3) There is some information in the second field which a second application (the consumer, i.e. a suggestion in this thread) needs to extract. This information is delimited by an "=" and a ";".
4) As is typically the case, the generator has no special knowledge of the consumer.

If the consumer uses anything but a single tab as the field separator, the door is opened for spectacular failure (hopefully it's nothing mission critical).

The generator, even if expertly coded with thorough error handling and sanity checks, will not hesitate to include a character which the consumer will treat as a non-tab field separator. To the generator, none of "ch=", ";ch", or "c<spc>h" is noteworthy. To a consumer that's in sync with the generator, also using a single tab to delimit, none of these is a problem. However, to a consumer accepting any of <spc>, <tab>, ;, and = as delimiters ... ouch!

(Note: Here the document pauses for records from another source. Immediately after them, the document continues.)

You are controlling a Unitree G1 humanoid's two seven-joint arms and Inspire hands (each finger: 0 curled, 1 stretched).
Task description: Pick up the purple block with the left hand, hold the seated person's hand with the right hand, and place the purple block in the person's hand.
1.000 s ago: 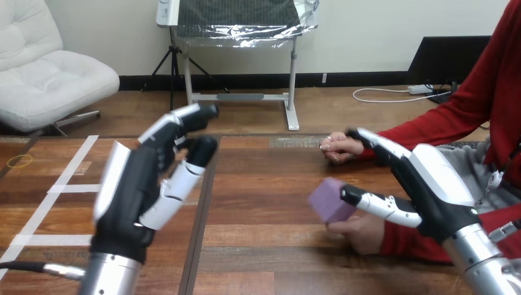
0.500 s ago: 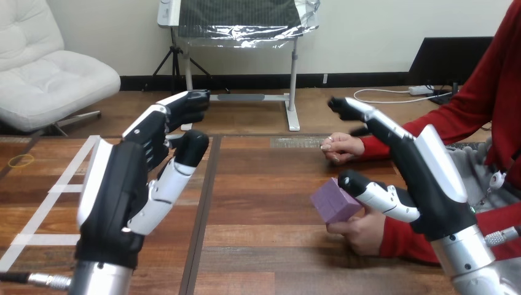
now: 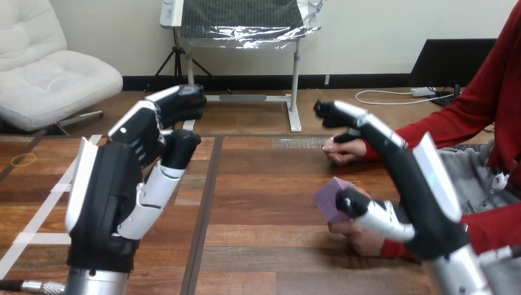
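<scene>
The purple block (image 3: 330,198) lies in the person's hand (image 3: 358,236) at the lower right of the table, tilted on one edge. My right hand (image 3: 424,196) is raised over that hand, open, with its fingers (image 3: 344,114) stretched up and to the left. Its thumb (image 3: 370,212) lies across the person's hand, right beside the block, not curled round either. My left hand (image 3: 113,190) is held up at the left, open and holding nothing, its palm turned toward the right. The person's other hand (image 3: 344,148) rests on the table farther back.
A yellow ring (image 3: 19,160) lies on the table at the far left. White tape lines (image 3: 56,187) cross the left part of the wooden table (image 3: 264,184). A dark seam (image 3: 206,203) runs down the tabletop between my two hands.
My right hand has lifted, and its fingers have swung up and away from the person's hand. My left hand has risen a little and drawn to the left. The block stays in the person's hand.
</scene>
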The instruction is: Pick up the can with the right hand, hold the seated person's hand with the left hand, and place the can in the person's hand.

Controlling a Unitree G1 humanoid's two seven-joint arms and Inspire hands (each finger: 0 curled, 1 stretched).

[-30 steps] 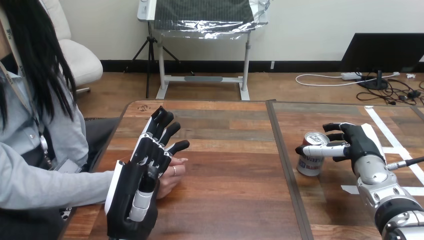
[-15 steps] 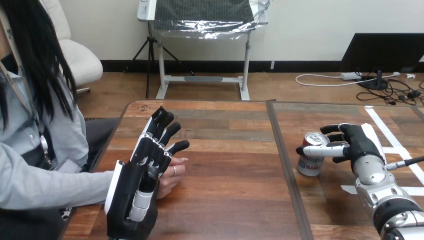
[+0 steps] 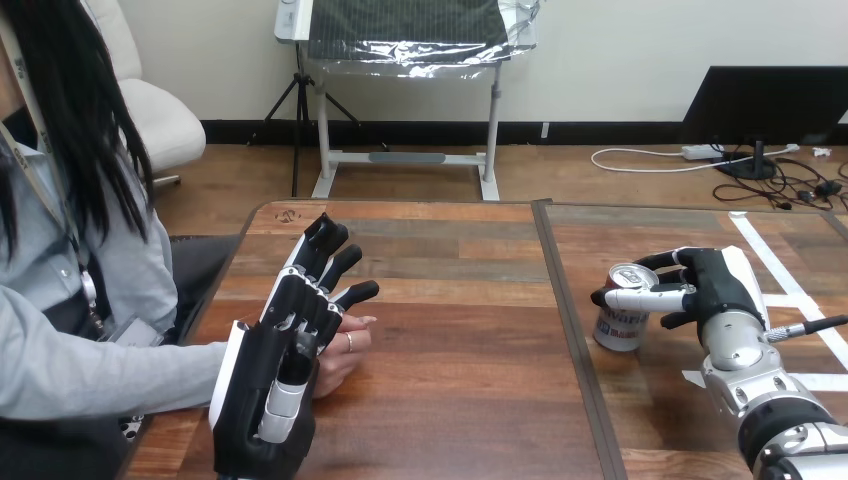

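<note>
My right hand (image 3: 716, 289) comes in from the lower right on its silver forearm, palm turned toward the can (image 3: 618, 329). Its thumb (image 3: 640, 298) lies across the front of the can just below the rim, and its fingers curl round the back, so the hand is closed about the can's upper part. The can is silver-topped with a white, red and blue side. It stands upright on the right half of the wooden table (image 3: 460, 330), near strips of white tape (image 3: 775, 265). My left hand (image 3: 285, 340) is raised at the left with its fingers straight and spread, holding nothing. The person's hand (image 3: 347, 350) rests on the table just behind it; I cannot tell whether they touch.
</note>
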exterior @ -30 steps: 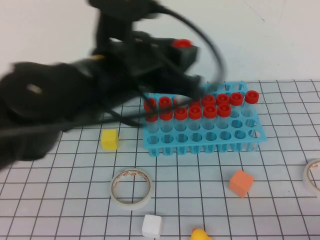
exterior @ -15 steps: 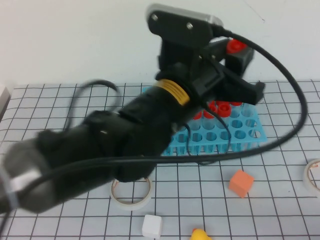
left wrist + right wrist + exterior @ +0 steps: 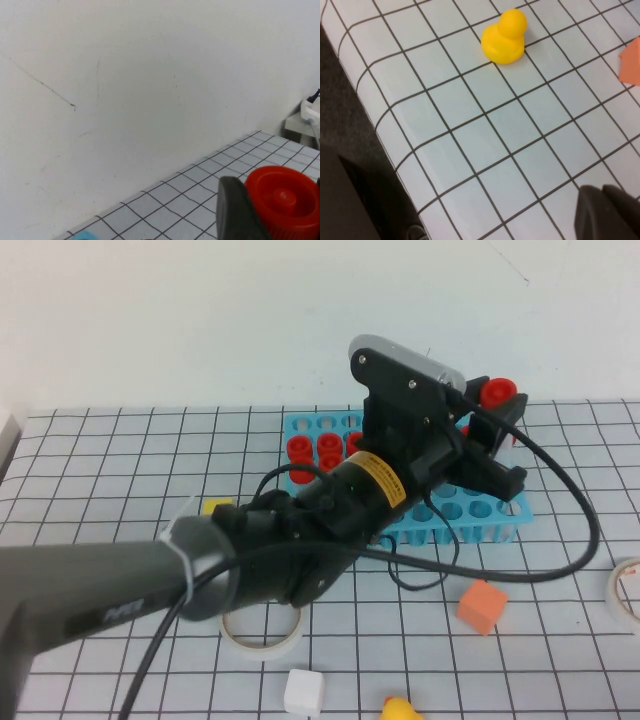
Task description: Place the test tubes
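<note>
A blue test tube rack [image 3: 505,508] stands at the back of the gridded mat, with red-capped tubes [image 3: 328,446] in its far rows. My left arm reaches across it. My left gripper [image 3: 497,412] is shut on a red-capped test tube [image 3: 497,393], held upright over the rack's right end. In the left wrist view the red cap [image 3: 283,201] sits against one dark finger [image 3: 236,210]. My right gripper [image 3: 609,211] appears only in its wrist view, shut and empty, low over the mat near the table's front edge.
In front of the rack lie an orange cube [image 3: 482,605], a tape roll [image 3: 262,638], a white cube [image 3: 304,692], a yellow duck [image 3: 398,708] and a half-hidden yellow cube [image 3: 214,507]. Another tape roll [image 3: 627,588] lies at the right edge. The duck [image 3: 504,37] lies beyond my right gripper.
My left arm has swung right across the rack, and the held tube has moved right and down toward the rack's right end.
</note>
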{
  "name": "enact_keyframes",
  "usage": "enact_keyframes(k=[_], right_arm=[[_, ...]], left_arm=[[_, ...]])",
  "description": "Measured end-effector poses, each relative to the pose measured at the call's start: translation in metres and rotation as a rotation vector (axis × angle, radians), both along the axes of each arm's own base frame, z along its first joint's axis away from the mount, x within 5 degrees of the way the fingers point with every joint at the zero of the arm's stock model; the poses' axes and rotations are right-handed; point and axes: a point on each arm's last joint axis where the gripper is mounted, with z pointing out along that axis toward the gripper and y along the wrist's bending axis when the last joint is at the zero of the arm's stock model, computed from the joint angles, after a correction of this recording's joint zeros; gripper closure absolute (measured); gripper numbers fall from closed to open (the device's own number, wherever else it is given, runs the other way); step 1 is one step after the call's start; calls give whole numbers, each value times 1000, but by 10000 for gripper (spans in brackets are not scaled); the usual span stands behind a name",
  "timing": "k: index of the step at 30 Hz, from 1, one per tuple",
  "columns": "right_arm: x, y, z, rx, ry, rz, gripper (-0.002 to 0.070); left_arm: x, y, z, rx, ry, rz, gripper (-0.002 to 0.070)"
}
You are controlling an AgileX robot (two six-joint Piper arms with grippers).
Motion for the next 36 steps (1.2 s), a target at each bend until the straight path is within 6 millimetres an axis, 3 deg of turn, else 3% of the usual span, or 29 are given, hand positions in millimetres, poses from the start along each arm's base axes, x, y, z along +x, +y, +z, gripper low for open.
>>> enact_keyframes(k=[9, 13, 18, 33, 36], right_arm=[[0, 0, 0, -1, -1, 1, 678], [0, 0, 0, -1, -1, 1, 678], [0, 0, 0, -1, -1, 1, 678], [0, 0, 0, -1, -1, 1, 678], [0, 0, 0, -1, -1, 1, 678]], left_arm=[[35, -11, -15, 102, -48, -24, 412], [49, -10, -33, 93, -60, -25, 412], [50, -12, -47, 159, -49, -43, 412], [57, -19, -46, 182, -94, -45, 412], [59, -21, -58, 189, -78, -50, 412]])
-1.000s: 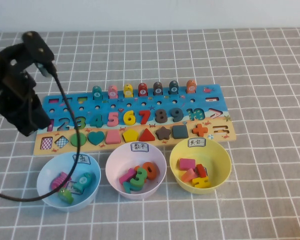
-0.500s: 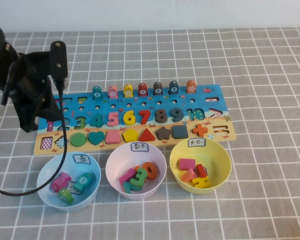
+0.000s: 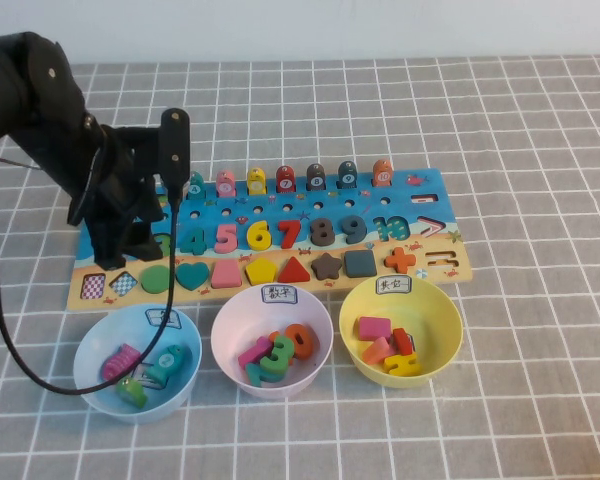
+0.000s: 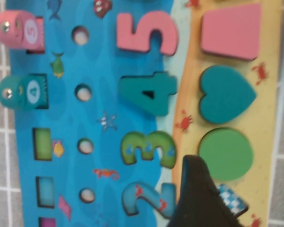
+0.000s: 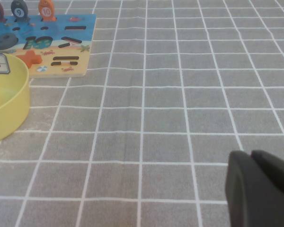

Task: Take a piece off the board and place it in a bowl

While Scrutinizer's approach is clearly insufficiently robust for use under some circumstances, it may very well be a perfectly fine solution under others (e.g. a quick one-off script or for processing data whose fields comply with additional content restrictions). To which category the OP's situation belongs, we do not know.

Regards,
Alister

Yoda · March 24, 2013, 10:15pm

Using AWK split function:

awk ' { split($2,A,/[;=]/); print $1,A[2] } ' OFS='\t' file